Potatoes Are Cheaper Page 2
“What’s wrong?” said Albert.
“So many things I don’t know where to begin,” I said. “But for openers, where are two losers like you and me gonna find rich broads?”
“That’s easy,” he said. “We’ll enroll at the University of Minnesota.”
I looked at him like the way I told you earlier my mother and father and Libbie looked at me. “Albert,” I said, “it costs a fortune to go to the University.”
“I checked,” he said. “Tuition is a hundred bucks a year.”
“Like I said, a fortune,” I said. “Where you gonna get a hundred bucks?”
“Remember my ma’s fur coat?” he said.
Did I remember Aunt Lena’s fur coat? Everybody on Selby Avenue remembered it. It was a sensation when she got it way back in 1928—the first coat in the neighborhood anybody ever bought retail. But it had been at least five years since Aunt Lena used to parade that coat up and down Selby. When times got tough she put it away in cold storage to protect it from moths and thieves.
“What about the coat?” I said.
“I found where Ma hid the cold-storage ticket,” said Albert. “I got the coat out and sold it for $100.”
“Albert!” I gasped. That’s all I could say.
“She’ll never know,” he said. “She’s gonna leave it in storage till the Depression’s over, and the Depression’s never gonna be over.”
“Okay, Albert,” I said. “So you’re all set. But where will I find $100?”
“That’s a problem,” he admitted. “But we’ll work it out.”

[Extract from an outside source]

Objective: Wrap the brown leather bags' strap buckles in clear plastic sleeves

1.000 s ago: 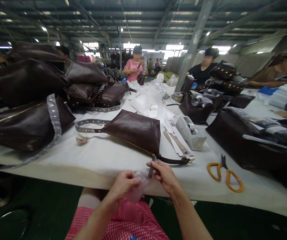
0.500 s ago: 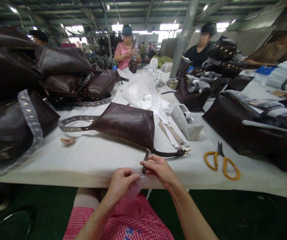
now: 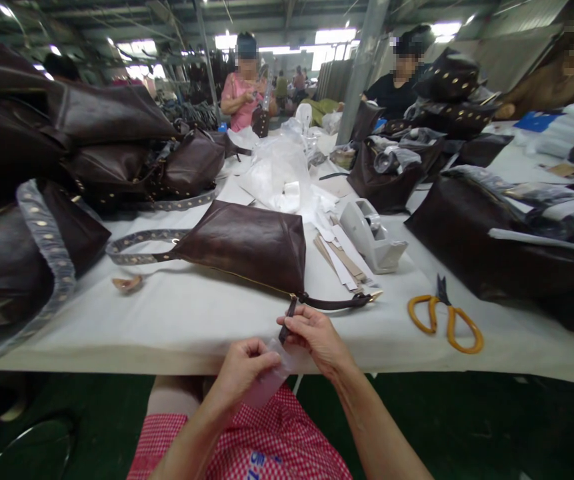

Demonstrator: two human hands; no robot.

“How?” I said. “But even if by some miracle I do raise the money, your plan is still ridiculous.”
“Why?” he said.
“I’ll tell you why,” I said. “You say first we boff these girls, then we marry them. True?”
“True,” he said.
“Albert,” I said, “if you marry a girl, she got to be Jewish.”
“I know,” he said. “So?”
“So Jewish girls don’t put out,” I said.
“Have you tried?” he said.
“Of course,” I said.
“And what happened?” he said.
“They told me, ‘I’m a Jewish girl. I don’t put out,’” I said.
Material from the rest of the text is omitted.